#### [Task objective]
Give back every record word for word, but keep the pictures out.

#### [The input]
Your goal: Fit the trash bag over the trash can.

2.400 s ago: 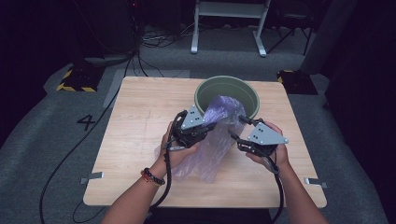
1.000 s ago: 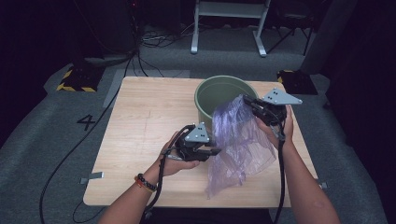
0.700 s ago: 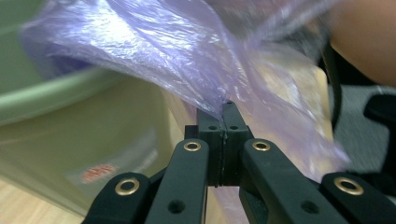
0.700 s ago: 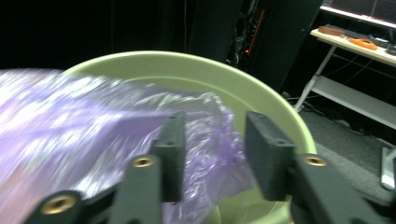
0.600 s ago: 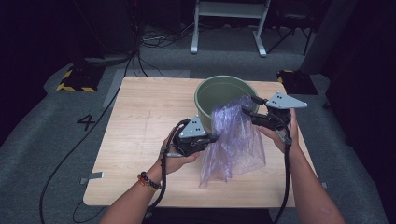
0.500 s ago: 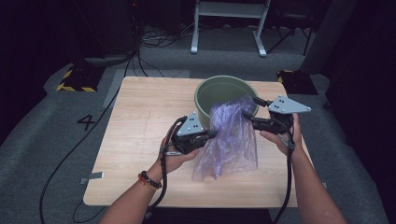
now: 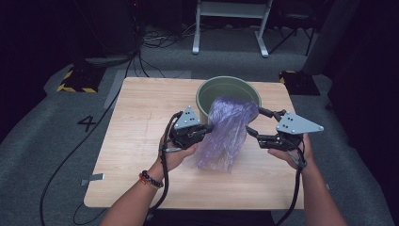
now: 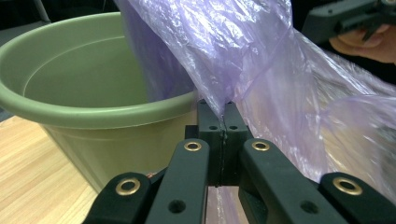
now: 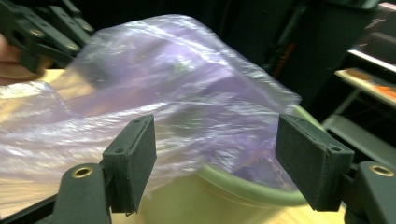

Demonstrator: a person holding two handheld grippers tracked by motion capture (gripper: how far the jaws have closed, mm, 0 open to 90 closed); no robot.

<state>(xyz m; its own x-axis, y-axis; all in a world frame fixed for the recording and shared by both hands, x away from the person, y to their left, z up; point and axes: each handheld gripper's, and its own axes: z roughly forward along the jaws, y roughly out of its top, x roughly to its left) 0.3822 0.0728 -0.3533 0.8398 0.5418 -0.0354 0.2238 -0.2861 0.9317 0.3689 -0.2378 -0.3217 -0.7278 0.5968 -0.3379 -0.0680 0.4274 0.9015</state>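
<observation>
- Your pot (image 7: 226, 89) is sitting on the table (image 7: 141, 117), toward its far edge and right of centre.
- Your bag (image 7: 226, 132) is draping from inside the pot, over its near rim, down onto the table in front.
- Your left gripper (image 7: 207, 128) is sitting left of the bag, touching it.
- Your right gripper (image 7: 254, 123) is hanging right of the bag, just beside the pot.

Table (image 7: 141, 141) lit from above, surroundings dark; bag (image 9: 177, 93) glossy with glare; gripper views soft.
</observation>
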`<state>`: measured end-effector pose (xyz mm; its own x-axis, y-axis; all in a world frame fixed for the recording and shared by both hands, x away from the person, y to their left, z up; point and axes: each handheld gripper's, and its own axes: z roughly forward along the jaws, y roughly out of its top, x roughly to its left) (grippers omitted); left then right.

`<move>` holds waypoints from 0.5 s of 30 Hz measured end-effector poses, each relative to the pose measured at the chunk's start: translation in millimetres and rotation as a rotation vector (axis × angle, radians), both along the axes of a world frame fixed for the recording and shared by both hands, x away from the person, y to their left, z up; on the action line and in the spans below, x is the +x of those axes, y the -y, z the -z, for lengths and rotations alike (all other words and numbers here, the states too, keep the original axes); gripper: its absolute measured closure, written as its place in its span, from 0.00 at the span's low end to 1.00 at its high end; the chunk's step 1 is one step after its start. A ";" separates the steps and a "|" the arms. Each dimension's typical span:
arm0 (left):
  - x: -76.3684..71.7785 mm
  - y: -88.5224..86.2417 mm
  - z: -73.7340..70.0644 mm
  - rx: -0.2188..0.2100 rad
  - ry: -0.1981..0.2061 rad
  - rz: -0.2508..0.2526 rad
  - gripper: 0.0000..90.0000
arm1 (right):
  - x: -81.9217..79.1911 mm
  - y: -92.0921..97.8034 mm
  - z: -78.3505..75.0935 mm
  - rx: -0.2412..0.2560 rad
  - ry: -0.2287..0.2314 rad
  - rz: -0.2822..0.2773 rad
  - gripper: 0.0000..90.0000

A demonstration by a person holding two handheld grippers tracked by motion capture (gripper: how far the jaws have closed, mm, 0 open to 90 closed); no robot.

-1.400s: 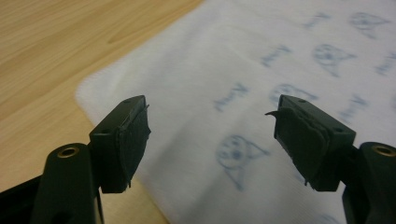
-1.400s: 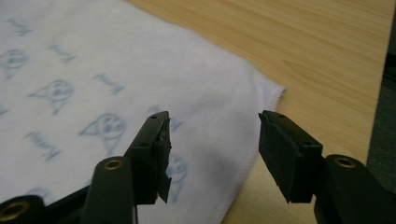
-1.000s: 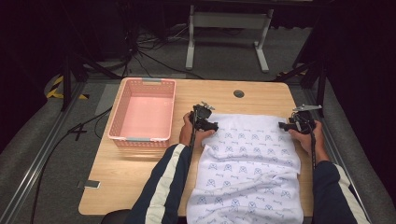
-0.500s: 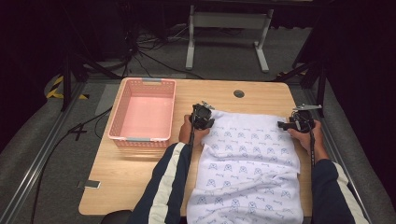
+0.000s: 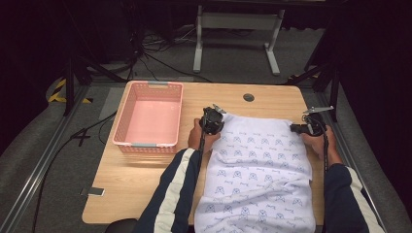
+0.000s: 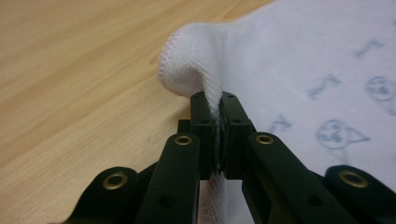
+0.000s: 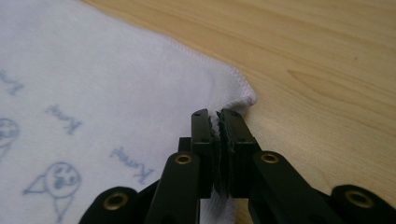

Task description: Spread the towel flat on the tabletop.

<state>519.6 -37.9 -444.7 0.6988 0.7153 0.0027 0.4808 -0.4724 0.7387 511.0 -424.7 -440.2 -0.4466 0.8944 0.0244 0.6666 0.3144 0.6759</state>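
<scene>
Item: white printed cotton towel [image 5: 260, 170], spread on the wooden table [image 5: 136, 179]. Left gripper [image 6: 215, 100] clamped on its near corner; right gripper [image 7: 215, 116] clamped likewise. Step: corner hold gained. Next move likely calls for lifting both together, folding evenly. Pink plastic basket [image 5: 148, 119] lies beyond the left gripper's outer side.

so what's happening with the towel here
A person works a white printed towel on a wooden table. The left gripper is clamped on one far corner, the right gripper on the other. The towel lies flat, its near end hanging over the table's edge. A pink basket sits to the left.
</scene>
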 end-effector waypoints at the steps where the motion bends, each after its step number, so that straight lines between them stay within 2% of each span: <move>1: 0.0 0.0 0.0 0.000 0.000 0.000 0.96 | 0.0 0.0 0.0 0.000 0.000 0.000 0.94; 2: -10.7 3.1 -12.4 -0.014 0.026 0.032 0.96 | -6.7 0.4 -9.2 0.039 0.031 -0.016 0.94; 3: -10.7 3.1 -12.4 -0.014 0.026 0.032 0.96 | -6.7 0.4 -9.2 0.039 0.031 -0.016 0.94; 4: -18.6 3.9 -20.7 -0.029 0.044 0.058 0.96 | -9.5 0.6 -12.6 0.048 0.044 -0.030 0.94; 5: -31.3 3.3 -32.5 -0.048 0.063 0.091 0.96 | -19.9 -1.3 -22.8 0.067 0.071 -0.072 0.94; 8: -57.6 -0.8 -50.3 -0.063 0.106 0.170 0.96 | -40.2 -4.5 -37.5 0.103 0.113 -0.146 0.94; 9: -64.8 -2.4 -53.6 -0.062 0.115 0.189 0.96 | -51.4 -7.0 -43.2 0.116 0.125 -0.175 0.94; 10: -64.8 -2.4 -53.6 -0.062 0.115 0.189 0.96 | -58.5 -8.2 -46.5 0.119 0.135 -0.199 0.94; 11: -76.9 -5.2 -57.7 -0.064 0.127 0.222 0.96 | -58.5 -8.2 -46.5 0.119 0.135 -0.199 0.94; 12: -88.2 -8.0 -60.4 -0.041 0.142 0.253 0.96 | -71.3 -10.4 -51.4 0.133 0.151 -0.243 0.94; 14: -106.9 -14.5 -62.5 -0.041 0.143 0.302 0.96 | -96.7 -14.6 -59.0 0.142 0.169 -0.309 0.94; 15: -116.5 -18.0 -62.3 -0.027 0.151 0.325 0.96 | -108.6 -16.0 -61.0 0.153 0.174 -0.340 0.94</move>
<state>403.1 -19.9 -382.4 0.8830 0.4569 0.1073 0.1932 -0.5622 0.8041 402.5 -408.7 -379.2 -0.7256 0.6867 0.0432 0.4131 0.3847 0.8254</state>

#### [Worked solution]
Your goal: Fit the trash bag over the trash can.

2.400 s ago: 
1.000 s ago: 
0.700 s ago: 
0.700 s ago: 
0.600 s ago: 
0.500 s ago: 
now: 
now: 
now: 

Demonstrator: a person holding two handheld grippers tracked by motion capture (gripper: how far the jaws have closed, mm, 0 open to 90 closed); no robot.

<state>(xyz m; its own x-axis, y-axis; all in a world frame fixed for the recording and shared by both hands, x away from the person, y to their left, z up; point and axes: each handheld gripper's, and its own axes: z roughly forward along the jaws, y roughly out of its top, x roughly to its left) 0.3822 0.0728 -0.3533 0.8398 0.5418 -0.0354 0.2238 -0.2861 0.9317 0.3689 -0.2378 -0.3217 -0.7278 0.5968 -0.3379 -0.0680 0.4274 0.9015</state>
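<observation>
- Your pot (image 7: 226, 89) is sitting on the table (image 7: 141, 117), toward its far edge and right of centre.
- Your bag (image 7: 226, 132) is draping from inside the pot, over its near rim, down onto the table in front.
- Your left gripper (image 7: 207, 128) is sitting left of the bag, touching it.
- Your right gripper (image 7: 254, 123) is hanging right of the bag, just beside the pot.

Table (image 7: 141, 141) lit from above, surroundings dark; bag (image 9: 177, 93) glossy with glare; gripper views soft.
</observation>
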`<state>`: measured end-effector pose (xyz mm; its own x-axis, y-axis; all in a world frame fixed for the recording and shared by both hands, x away from the person, y to their left, z up; point and axes: each handheld gripper's, and its own axes: z roughly forward along the jaws, y roughly out of its top, x roughly to its left) (grippers omitted); left then right.

`<move>` holds waypoints from 0.5 s of 30 Hz measured end-effector poses, each relative to the pose measured at the chunk's start: translation in millimetres and rotation as a rotation vector (axis × angle, radians), both along the axes of a world frame fixed for the recording and shared by both hands, x away from the person, y to their left, z up; on the action line and in the spans below, x is the +x of those axes, y the -y, z the -z, for lengths and rotations alike (all other words and numbers here, the states too, keep the original axes); gripper: its absolute measured closure, written as its place in its span, from 0.00 at the span's low end to 1.00 at its high end; the chunk's step 1 is one step after its start. A ";" separates the steps and a "|" the arms. Each dimension's typical span:
arm0 (left):
  - x: -76.3684..71.7785 mm
  - y: -88.5224..86.2417 mm
  - z: -73.7340..70.0644 mm
  - rx: -0.2188..0.2100 rad
  - ry: -0.1981..0.2061 rad
  - rz: -0.2508..0.2526 rad
  - gripper: 0.0000..90.0000
arm1 (right):
  - x: -81.9217..79.1911 mm
  - y: -92.0921..97.8034 mm
  - z: -78.3505..75.0935 mm
  - rx: -0.2412..0.2560 rad
  - ry: -0.2287..0.2314 rad
  - rz: -0.2822..0.2773 rad
  - gripper: 0.0000..90.0000

A demonstration by a person holding two handheld grippers tracked by motion capture (gripper: how far the jaws have closed, mm, 0 open to 90 closed); no robot.

-1.400s: 
-1.400s: 
-1.000s: 
-0.500s: 
+0.000s: 
+0.000s: 
+0.000s: 

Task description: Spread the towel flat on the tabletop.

<state>519.6 -37.9 -444.7 0.6988 0.7153 0.0027 0.4808 -0.4724 0.7387 511.0 -424.7 -440.2 -0.4466 0.8944 0.0244 0.6666 0.3144 0.6759</state>
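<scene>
Item: white printed cotton towel [image 5: 260, 170], spread on the wooden table [image 5: 136, 179]. Left gripper [image 6: 215, 100] clamped on its near corner; right gripper [image 7: 215, 116] clamped likewise. Step: corner hold gained. Next move likely calls for lifting both together, folding evenly. Pink plastic basket [image 5: 148, 119] lies beyond the left gripper's outer side.

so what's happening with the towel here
A person works a white printed towel on a wooden table. The left gripper is clamped on one far corner, the right gripper on the other. The towel lies flat, its near end hanging over the table's edge. A pink basket sits to the left.
</scene>
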 end-effector waypoints at the steps where the motion bends, each after its step number, so that straight lines between them stay within 2% of each span: <move>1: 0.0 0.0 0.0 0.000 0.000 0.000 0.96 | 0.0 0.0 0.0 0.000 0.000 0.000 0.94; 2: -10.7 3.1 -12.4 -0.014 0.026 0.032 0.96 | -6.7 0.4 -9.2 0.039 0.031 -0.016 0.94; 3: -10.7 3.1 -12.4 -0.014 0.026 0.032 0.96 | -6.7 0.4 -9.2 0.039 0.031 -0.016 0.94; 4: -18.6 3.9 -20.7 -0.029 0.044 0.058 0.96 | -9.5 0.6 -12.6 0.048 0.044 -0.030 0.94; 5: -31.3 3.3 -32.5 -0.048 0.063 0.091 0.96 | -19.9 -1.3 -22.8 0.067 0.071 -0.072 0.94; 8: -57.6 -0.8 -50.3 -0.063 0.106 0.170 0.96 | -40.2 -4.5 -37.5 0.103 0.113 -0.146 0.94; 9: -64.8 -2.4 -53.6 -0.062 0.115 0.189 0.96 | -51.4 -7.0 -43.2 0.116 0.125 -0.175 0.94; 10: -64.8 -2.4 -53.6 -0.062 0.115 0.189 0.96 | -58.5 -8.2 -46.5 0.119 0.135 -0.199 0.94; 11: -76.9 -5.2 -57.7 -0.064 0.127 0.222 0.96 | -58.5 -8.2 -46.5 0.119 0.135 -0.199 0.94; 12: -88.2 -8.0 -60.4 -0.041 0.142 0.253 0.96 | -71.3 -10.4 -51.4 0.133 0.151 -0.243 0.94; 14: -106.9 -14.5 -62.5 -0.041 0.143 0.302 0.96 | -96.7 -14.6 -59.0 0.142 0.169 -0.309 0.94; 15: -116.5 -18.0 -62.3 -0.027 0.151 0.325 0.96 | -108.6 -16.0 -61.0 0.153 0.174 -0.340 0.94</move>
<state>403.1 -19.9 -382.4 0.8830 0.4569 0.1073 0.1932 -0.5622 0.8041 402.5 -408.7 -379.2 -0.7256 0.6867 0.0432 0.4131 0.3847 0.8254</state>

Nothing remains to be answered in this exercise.